(Problem details): Every line of the data below needs to be reproduced exactly.

---*---

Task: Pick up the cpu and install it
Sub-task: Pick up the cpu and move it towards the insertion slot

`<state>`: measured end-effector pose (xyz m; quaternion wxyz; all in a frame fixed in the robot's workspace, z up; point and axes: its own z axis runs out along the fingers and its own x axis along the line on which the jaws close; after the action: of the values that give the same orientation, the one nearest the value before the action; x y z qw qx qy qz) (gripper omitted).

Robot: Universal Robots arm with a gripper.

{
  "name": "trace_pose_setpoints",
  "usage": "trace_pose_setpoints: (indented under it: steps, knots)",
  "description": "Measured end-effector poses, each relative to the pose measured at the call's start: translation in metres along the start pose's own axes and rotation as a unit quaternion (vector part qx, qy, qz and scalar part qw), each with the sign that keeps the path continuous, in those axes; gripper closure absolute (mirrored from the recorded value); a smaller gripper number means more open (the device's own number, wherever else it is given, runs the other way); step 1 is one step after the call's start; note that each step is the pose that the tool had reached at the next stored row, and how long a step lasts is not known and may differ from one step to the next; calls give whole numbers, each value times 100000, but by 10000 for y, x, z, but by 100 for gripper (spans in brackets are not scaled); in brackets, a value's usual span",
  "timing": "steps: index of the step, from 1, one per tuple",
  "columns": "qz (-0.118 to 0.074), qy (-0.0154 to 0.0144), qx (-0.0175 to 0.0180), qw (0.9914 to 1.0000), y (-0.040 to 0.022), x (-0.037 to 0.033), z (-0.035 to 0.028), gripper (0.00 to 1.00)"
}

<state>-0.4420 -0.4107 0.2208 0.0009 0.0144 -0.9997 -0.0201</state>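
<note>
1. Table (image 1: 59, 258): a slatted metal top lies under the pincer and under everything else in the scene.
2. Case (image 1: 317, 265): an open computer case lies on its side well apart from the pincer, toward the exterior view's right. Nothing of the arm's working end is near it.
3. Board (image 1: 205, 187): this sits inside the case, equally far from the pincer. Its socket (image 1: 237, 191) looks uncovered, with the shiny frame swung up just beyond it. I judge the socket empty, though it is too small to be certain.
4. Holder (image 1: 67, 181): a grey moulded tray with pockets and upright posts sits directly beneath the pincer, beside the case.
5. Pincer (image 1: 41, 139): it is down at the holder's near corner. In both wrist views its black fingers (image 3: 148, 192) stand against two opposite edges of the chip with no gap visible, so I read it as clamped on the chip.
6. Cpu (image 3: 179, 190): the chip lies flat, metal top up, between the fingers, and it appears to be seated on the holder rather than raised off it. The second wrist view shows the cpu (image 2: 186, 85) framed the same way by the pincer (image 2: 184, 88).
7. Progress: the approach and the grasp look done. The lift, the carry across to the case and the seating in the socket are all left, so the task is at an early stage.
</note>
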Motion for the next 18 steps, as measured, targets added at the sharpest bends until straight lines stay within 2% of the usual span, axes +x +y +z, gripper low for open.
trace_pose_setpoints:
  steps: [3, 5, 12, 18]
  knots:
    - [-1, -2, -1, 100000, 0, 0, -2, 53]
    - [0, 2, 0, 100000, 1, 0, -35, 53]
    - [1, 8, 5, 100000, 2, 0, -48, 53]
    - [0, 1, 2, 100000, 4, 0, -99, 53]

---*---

(Task solution):
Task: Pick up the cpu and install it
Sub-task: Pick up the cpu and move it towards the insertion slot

`<state>`: measured end-effector pose (xyz m; quaternion wxyz; all in a frame fixed in the robot's workspace, z up; point and axes: its own z axis runs out along the fingers and its own x axis along the line on which the jaws close; after the action: of the values that give the same orientation, the one nearest the value before the action; x y z qw qx qy qz) (gripper omitted).

Robot: Universal Robots arm with a gripper.

{
  "name": "trace_pose_setpoints",
  "usage": "trace_pose_setpoints: (indented under it: steps, knots)",
  "description": "Measured end-effector poses, each relative to the pose measured at the call's start: translation in metres along the start pose's own axes and rotation as a unit quaternion (vector part qx, qy, qz and scalar part qw), each with the sign that keeps the path continuous, in those axes; gripper closure absolute (mirrored from the recorded value); a smaller gripper number means more open (the device's own number, wherever else it is given, runs the other way); step 1 is one step after the call's start; note that each step is the pose that the tool had reached at the next stored row, and how long a step lasts is not known and may differ from one step to the next; calls give whole numbers, each value times 100000, but by 10000 for y, x, z, but by 100 for gripper (spans in brackets are not scaled); in brackets, a value's usual span",
  "timing": "steps: index of the step, from 1, one per tuple",
  "columns": "qz (-0.118 to 0.074), qy (-0.0154 to 0.0144), qx (-0.0175 to 0.0180), qw (0.9914 to 1.0000), y (-0.040 to 0.022), x (-0.037 to 0.033), z (-0.035 to 0.028), gripper (0.00 to 1.00)"
}

<state>-0.4420 -0.4107 0.2208 0.0009 0.0144 -0.9997 -0.0201</state>
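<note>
1. Table (image 1: 59, 258): a slatted metal top lies under the pincer and under everything else in the scene.
2. Case (image 1: 317, 265): an open computer case lies on its side well apart from the pincer, toward the exterior view's right. Nothing of the arm's working end is near it.
3. Board (image 1: 205, 187): this sits inside the case, equally far from the pincer. Its socket (image 1: 237, 191) looks uncovered, with the shiny frame swung up just beyond it. I judge the socket empty, though it is too small to be certain.
4. Holder (image 1: 67, 181): a grey moulded tray with pockets and upright posts sits directly beneath the pincer, beside the case.
5. Pincer (image 1: 41, 139): it is down at the holder's near corner. In both wrist views its black fingers (image 3: 148, 192) stand against two opposite edges of the chip with no gap visible, so I read it as clamped on the chip.
6. Cpu (image 3: 179, 190): the chip lies flat, metal top up, between the fingers, and it appears to be seated on the holder rather than raised off it. The second wrist view shows the cpu (image 2: 186, 85) framed the same way by the pincer (image 2: 184, 88).
7. Progress: the approach and the grasp look done. The lift, the carry across to the case and the seating in the socket are all left, so the task is at an early stage.
</note>
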Motion for the next 18 steps, as measured, targets added at the sharpest bends until straight lines stay within 2% of the usual span, axes +x +y +z, gripper low for open.
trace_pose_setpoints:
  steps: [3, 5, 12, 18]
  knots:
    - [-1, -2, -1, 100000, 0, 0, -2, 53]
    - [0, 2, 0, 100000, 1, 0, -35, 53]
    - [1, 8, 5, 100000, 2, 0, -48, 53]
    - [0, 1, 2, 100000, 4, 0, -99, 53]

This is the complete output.